Without any of its pictures, the listing below should be output exactly.

################

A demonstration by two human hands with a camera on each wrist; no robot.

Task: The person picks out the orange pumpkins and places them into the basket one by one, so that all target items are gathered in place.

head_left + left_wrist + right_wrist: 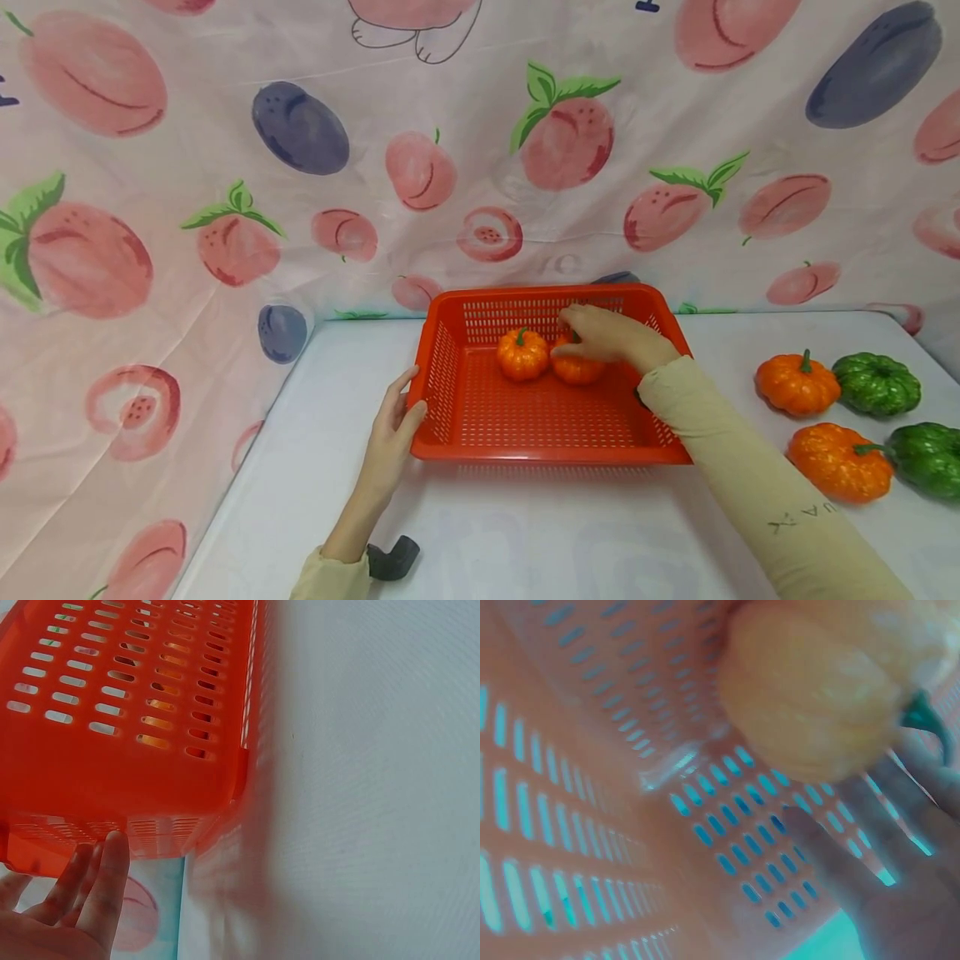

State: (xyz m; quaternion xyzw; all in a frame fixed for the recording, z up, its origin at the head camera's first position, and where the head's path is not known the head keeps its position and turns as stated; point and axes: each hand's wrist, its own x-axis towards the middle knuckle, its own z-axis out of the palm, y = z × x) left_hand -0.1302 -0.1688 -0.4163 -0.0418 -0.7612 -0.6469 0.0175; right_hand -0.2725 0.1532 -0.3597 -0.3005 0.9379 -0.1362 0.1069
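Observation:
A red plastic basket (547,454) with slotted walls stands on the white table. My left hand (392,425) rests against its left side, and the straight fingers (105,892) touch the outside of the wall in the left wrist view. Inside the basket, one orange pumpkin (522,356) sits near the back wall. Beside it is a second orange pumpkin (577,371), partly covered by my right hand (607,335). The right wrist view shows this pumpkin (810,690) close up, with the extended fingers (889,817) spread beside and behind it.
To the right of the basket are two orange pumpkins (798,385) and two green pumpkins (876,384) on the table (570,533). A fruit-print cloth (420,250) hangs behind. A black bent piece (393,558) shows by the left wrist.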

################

**TASK SOLUTION**
A demonstration by two human hands with a camera on each wrist; no robot.

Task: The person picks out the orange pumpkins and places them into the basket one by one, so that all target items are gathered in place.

head_left + left_wrist + right_wrist: 

State: (xyz m; quaternion xyzw; all in a frame fixed for the recording, z up, its origin at the head camera's first position, and where the head's path is not known the head keeps its position and turns as stated; point and axes: each hand's wrist, its own x-axis towards the middle knuckle, its own z-axis out of the palm, y = z × x) left_hand -0.1302 -0.1688 -0.4163 -0.0418 -0.7612 -0.6469 0.0175; right_hand -0.2725 0.1532 -0.3597 -0.3005 0.9379 -0.1362 0.1069
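Observation:
A red plastic basket (547,454) with slotted walls stands on the white table. My left hand (392,425) rests against its left side, and the straight fingers (105,892) touch the outside of the wall in the left wrist view. Inside the basket, one orange pumpkin (522,356) sits near the back wall. Beside it is a second orange pumpkin (577,371), partly covered by my right hand (607,335). The right wrist view shows this pumpkin (810,690) close up, with the extended fingers (889,817) spread beside and behind it.
To the right of the basket are two orange pumpkins (798,385) and two green pumpkins (876,384) on the table (570,533). A fruit-print cloth (420,250) hangs behind. A black bent piece (393,558) shows by the left wrist.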

The full answer has been given.